Activity
Each line of the entries below that includes "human" belongs in your answer.

Stored data
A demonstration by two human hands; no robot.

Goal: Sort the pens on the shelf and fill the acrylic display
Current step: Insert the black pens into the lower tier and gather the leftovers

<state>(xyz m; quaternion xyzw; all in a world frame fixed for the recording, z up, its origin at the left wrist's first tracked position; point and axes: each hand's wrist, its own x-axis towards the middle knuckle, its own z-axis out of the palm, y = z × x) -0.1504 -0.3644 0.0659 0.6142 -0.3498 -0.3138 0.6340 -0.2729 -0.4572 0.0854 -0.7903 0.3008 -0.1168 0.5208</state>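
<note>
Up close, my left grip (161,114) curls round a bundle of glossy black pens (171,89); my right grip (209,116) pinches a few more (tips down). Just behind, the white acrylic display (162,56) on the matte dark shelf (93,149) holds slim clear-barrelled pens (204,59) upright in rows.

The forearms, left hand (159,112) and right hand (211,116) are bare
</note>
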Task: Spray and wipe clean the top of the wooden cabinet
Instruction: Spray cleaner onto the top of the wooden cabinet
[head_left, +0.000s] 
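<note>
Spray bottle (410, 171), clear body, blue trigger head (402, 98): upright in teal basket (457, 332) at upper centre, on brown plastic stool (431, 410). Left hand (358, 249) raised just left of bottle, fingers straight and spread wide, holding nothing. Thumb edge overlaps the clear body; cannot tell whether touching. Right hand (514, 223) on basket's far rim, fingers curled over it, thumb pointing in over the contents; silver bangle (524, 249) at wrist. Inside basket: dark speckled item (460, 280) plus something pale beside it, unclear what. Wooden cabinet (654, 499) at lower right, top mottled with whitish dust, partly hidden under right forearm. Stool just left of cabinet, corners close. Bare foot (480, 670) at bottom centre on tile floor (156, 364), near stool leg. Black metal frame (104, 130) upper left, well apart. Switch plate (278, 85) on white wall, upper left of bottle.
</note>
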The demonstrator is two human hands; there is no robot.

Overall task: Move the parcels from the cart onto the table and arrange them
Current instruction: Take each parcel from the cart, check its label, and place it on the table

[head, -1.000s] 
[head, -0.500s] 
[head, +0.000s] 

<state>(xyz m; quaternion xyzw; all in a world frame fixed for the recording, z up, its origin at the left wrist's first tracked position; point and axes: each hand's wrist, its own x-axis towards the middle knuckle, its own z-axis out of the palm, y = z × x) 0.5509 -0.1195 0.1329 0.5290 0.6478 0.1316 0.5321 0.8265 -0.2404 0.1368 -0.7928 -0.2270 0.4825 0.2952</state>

Response area
A demonstration by two human hands; no robot.
The demonstrator is two human hands; there is no robot.

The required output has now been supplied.